Os prometo que vi en los ojos de aquella anciana usurera la mirada vil de Aliona Ivánova, y poco me faltó en tomar un hacha y acabar con ella. Yo entonces, como Raskolnikov, era un joven estudiante sin muchos ingresos, medio perdido en aquella ciudad eslava.
El espíritu de Dostoievski aleteó en aquel piso que tenía alquilado en la calle Smolensk, y me fui para siempre dejando la puerta abierta y la anciana con la mano tendida. Releer esta novela me ha llevado a esos años románticos de estudiante en el Este de Europa, y he recordado a esa miserable anciana que me alquiló la buhardilla.

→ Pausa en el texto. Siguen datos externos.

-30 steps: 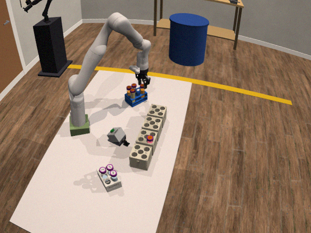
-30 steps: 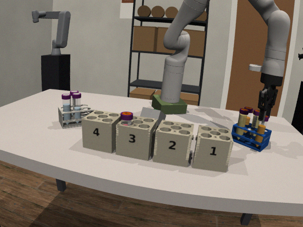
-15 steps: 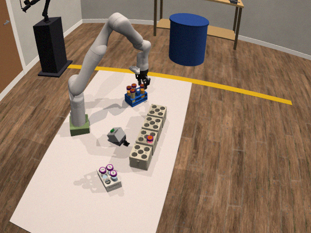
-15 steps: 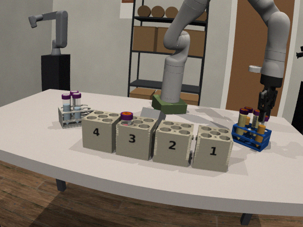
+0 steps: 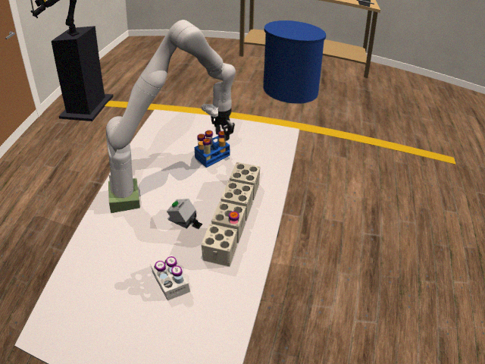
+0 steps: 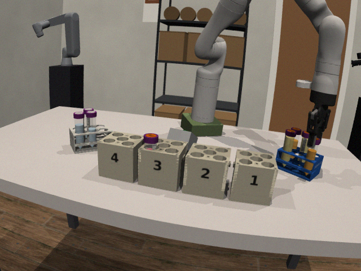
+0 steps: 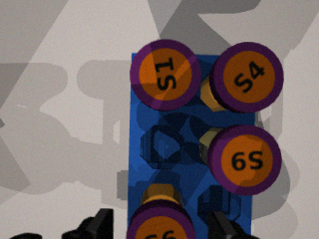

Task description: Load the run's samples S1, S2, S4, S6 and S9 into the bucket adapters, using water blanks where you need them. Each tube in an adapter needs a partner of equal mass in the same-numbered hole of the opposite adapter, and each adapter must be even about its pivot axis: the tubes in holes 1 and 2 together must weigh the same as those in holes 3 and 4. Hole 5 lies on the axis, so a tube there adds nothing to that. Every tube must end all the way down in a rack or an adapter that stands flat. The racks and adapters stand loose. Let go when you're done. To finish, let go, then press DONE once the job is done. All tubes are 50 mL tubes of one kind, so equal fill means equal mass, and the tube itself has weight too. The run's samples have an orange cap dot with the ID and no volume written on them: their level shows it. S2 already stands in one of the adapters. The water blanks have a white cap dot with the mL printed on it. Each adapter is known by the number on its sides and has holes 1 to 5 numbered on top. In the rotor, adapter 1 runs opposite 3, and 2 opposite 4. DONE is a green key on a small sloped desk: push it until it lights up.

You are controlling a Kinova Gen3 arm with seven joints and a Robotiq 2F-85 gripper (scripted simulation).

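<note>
A blue rack (image 5: 202, 155) (image 6: 295, 167) (image 7: 144, 130) holds orange-dotted sample tubes. In the wrist view I read S1 (image 7: 164, 75), S4 (image 7: 247, 77) and S9 (image 7: 245, 160), with S6 (image 7: 160, 228) at the bottom edge. My gripper (image 5: 226, 131) (image 6: 316, 132) (image 7: 161, 225) is open, pointing straight down over S6, with one finger on each side of its cap. Four beige adapters stand in a row: 1 (image 6: 253, 182), 2 (image 6: 205, 175), 3 (image 6: 157, 166) and 4 (image 6: 114, 158). S2 (image 5: 233, 216) (image 6: 150, 137) stands in adapter 3.
A grey rack (image 5: 176, 291) (image 6: 75, 144) with up to three white-dotted water blanks (image 5: 170, 261) stands beyond adapter 4. The small sloped desk (image 5: 182, 213) with the green DONE key (image 5: 175, 203) sits between the arm's base (image 5: 124, 200) and the adapters.
</note>
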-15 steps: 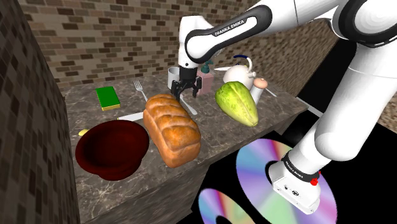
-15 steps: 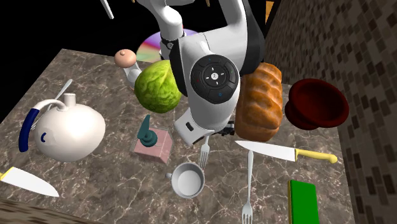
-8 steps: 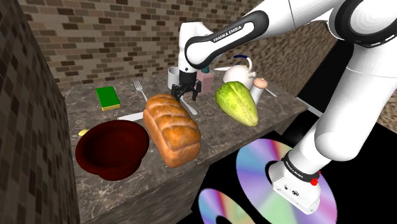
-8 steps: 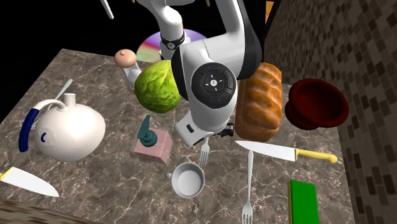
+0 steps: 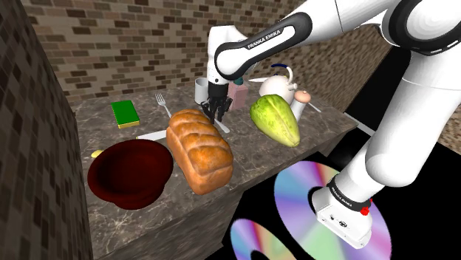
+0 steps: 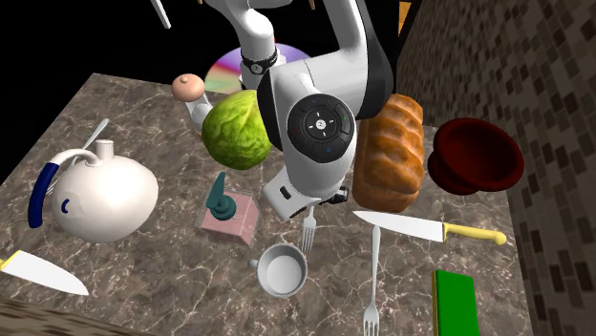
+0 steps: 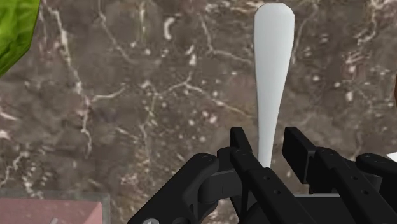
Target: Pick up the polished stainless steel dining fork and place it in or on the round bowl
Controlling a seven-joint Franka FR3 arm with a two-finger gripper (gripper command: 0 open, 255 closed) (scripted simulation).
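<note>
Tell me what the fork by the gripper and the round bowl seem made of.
Fork: plain flat white, no gleam, so metal is only a guess. Bowl: dark red, smooth and uniform; glazed ceramic or plastic, unclear.

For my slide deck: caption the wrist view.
Tool astride the white fork on a brown marbled countertop, not yet clasping it.

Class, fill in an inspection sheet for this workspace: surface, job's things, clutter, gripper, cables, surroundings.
Surface: marble counter, crowded.
Job's things: fork flat beside the loaf; dark red bowl empty, on the loaf's other side.
Clutter: loaf, cabbage, teapot, cup, pink bottle, second fork, knife, second knife, green book.
Gripper: low over the fork's handle.
Cables: nothing seen.
Surroundings: brick walls, shiny discs on the floor, black area.
</note>
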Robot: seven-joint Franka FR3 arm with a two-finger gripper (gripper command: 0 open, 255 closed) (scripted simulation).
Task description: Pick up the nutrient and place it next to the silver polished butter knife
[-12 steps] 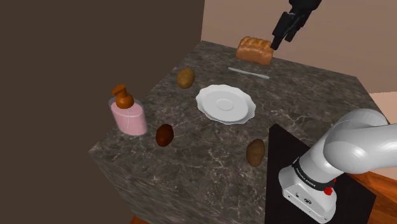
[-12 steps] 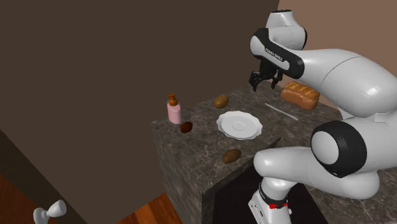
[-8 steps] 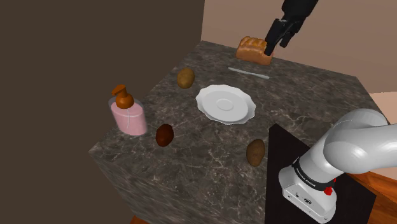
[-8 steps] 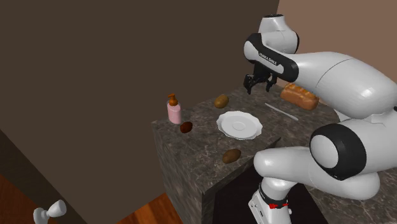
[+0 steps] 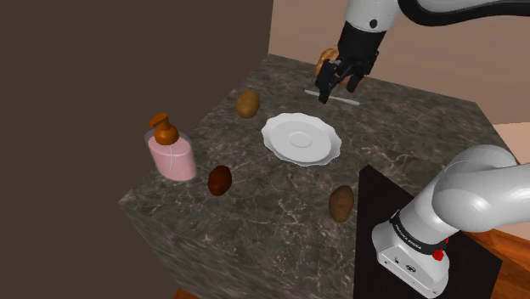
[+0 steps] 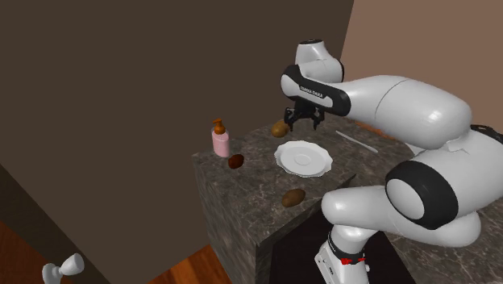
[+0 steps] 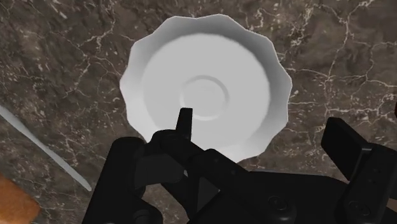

Era su orgullo lo que sentía cruelmente herido. Raskolnikov estaba enfermo de aquella herida. ¡Oh, cuán feliz habría sido pudiendo acusarse a sí mismo! Entonces lo habría soportado todo, hasta la vergüenza y el deshonor. Pero por muy severamente que se examinara, su conciencia endurecida no encontraba en su pasado ninguna falta espantosa; únicamente se reprochaba el haber “fracasado”, cosa que podía ocurrirle a cualquiera. Lo que le humillaba era el verse estúpidamente perdido sin remedio por una sentencia del ciego destino y tener que someterse y resignarse a lo absurdo de aquella sentencia si quería encontrar alguna tranquilidad.